* _Problem_: Copy the records below exactly, leaving out every picture.

* _Extracted records_:
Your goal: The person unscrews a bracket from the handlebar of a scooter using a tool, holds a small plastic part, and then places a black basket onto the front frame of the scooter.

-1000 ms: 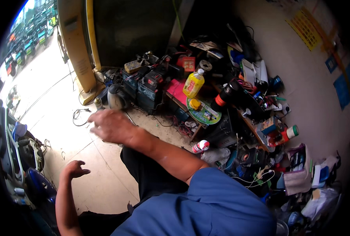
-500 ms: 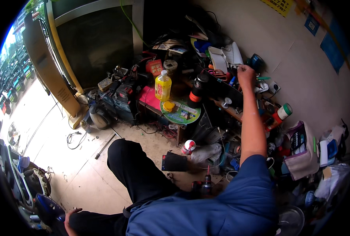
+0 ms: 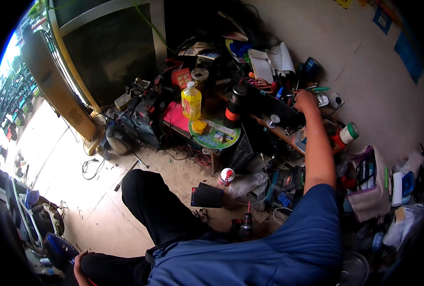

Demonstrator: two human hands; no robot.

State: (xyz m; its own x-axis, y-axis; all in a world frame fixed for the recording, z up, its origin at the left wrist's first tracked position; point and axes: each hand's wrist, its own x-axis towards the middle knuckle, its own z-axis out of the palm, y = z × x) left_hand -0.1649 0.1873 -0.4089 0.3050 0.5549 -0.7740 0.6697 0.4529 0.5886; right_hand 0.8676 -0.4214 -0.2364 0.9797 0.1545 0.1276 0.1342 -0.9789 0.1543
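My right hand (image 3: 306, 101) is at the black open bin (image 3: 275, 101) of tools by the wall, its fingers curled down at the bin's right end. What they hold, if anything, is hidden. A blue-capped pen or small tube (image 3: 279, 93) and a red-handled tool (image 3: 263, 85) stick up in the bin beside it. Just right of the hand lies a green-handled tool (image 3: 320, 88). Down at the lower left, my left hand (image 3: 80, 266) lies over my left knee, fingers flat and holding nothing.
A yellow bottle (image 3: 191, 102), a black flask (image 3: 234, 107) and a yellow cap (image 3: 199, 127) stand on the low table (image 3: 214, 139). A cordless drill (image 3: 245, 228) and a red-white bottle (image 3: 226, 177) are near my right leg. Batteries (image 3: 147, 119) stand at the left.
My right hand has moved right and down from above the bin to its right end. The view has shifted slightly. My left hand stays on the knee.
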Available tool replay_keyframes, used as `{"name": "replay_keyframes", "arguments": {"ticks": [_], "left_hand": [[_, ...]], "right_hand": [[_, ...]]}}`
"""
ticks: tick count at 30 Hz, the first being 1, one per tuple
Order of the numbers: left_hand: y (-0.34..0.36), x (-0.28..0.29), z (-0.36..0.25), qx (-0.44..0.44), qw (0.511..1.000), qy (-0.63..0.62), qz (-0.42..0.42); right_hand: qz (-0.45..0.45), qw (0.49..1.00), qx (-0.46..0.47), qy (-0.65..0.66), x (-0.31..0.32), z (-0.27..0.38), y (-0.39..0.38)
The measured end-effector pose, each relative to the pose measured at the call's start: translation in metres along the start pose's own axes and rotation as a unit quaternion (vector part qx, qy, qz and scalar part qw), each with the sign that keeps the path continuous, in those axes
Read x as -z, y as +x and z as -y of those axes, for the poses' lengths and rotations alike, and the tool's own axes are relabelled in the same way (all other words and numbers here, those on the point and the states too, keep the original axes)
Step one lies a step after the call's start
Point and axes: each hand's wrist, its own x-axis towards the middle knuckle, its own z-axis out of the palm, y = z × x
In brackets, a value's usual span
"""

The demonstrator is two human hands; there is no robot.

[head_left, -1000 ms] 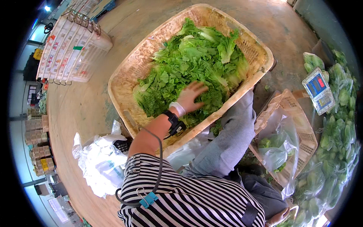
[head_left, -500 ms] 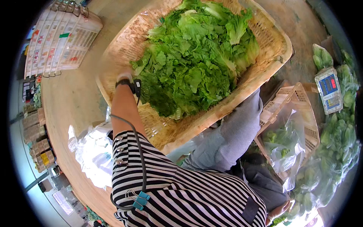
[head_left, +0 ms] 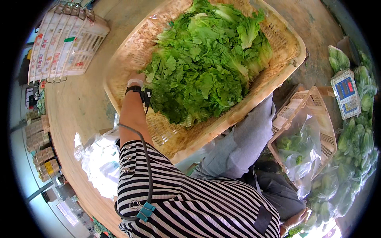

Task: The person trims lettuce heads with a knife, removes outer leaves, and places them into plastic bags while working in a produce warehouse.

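Leafy green lettuce [head_left: 206, 67] lies heaped in a large yellowish, dirt-stained plastic basket [head_left: 278, 71]. My left hand [head_left: 137, 78] is down inside the basket at the left side of the heap, against the leaves. A pale cuff and a black strap ring its wrist, and its fingers are hidden or blurred. At the lower right, my right hand [head_left: 294, 221] shows partly past my striped top, beside some green leaves. Whether its fingers hold anything cannot be made out.
A smaller crate [head_left: 325, 135] lined with clear plastic stands right of my leg. Bagged green vegetables [head_left: 353, 146] and a digital scale [head_left: 345, 94] are along the right. Stacked white crates [head_left: 67, 43] stand far left; clear plastic bags [head_left: 99, 162] lie left of my arm.
My left hand has shifted slightly right and down, close against the lettuce. The leaves along the left edge of the heap have moved a little. My right hand stays nearly in place.
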Motion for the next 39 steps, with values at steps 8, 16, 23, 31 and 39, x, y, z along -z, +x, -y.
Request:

* _Answer to this exercise_:
Your goal: The person unscrews a bracket from the handlebar of a scooter using a tool, holds a small plastic part, and then places a black basket onto the front frame of the scooter.

-1000 ms: 
-500 ms: 
+0 ms: 

Demonstrator: two human hands; no robot.

State: (xyz m; its own x-axis, y-axis; all in a world frame fixed for the recording, z up, its origin at the left wrist's first tracked position; point and axes: each hand's wrist, its own x-axis towards the middle knuckle, its own z-axis out of the palm, y = z × x) left_hand -0.1649 0.1873 -0.4089 0.3050 0.5549 -0.7740 0.6697 0.4529 0.5886; right_hand 0.8676 -0.4214 -0.2364 0.9797 0.1545 0.1276 0.1342 -0.9789 0.1543
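My right hand (image 3: 306, 101) is at the black open bin (image 3: 275, 101) of tools by the wall, its fingers curled down at the bin's right end. What they hold, if anything, is hidden. A blue-capped pen or small tube (image 3: 279, 93) and a red-handled tool (image 3: 263, 85) stick up in the bin beside it. Just right of the hand lies a green-handled tool (image 3: 320, 88). Down at the lower left, my left hand (image 3: 80, 266) lies over my left knee, fingers flat and holding nothing.
A yellow bottle (image 3: 191, 102), a black flask (image 3: 234, 107) and a yellow cap (image 3: 199, 127) stand on the low table (image 3: 214, 139). A cordless drill (image 3: 245, 228) and a red-white bottle (image 3: 226, 177) are near my right leg. Batteries (image 3: 147, 119) stand at the left.
My right hand has moved right and down from above the bin to its right end. The view has shifted slightly. My left hand stays on the knee.
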Available tool replay_keyframes, used as `{"name": "replay_keyframes", "arguments": {"ticks": [_], "left_hand": [[_, ...]], "right_hand": [[_, ...]]}}`
"""
ticks: tick count at 30 Hz, the first being 1, one per tuple
Order of the numbers: left_hand: y (-0.34..0.36), x (-0.28..0.29), z (-0.36..0.25), qx (-0.44..0.44), qw (0.511..1.000), qy (-0.63..0.62), qz (-0.42..0.42); right_hand: qz (-0.45..0.45), qw (0.49..1.00), qx (-0.46..0.47), qy (-0.65..0.66), x (-0.31..0.32), z (-0.27..0.38), y (-0.39..0.38)
The measured end-effector pose, each relative to the pose measured at the call's start: translation in metres along the start pose's own axes and rotation as a unit quaternion (vector part qx, qy, qz and scalar part qw), each with the sign that keeps the path continuous, in those axes
Read x as -z, y as +x and z as -y of those axes, for the poses' lengths and rotations alike, and the tool's own axes are relabelled in the same way (all other words and numbers here, those on the point and the states too, keep the original axes)
Step one lies a step after the call's start
Point and axes: each hand's wrist, its own x-axis towards the middle knuckle, its own z-axis out of the palm, y = z × x
In brackets, a value's usual span
"""

The demonstrator is two human hands; there is no robot.

[head_left, -1000 ms] 
[head_left, -500 ms] 
[head_left, +0 ms] 

Task: The person trims lettuce heads with a knife, removes outer leaves, and places them into plastic bags while working in a produce warehouse.

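Leafy green lettuce [head_left: 206, 67] lies heaped in a large yellowish, dirt-stained plastic basket [head_left: 278, 71]. My left hand [head_left: 137, 78] is down inside the basket at the left side of the heap, against the leaves. A pale cuff and a black strap ring its wrist, and its fingers are hidden or blurred. At the lower right, my right hand [head_left: 294, 221] shows partly past my striped top, beside some green leaves. Whether its fingers hold anything cannot be made out.
A smaller crate [head_left: 325, 135] lined with clear plastic stands right of my leg. Bagged green vegetables [head_left: 353, 146] and a digital scale [head_left: 345, 94] are along the right. Stacked white crates [head_left: 67, 43] stand far left; clear plastic bags [head_left: 99, 162] lie left of my arm.
My left hand has shifted slightly right and down, close against the lettuce. The leaves along the left edge of the heap have moved a little. My right hand stays nearly in place.
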Motion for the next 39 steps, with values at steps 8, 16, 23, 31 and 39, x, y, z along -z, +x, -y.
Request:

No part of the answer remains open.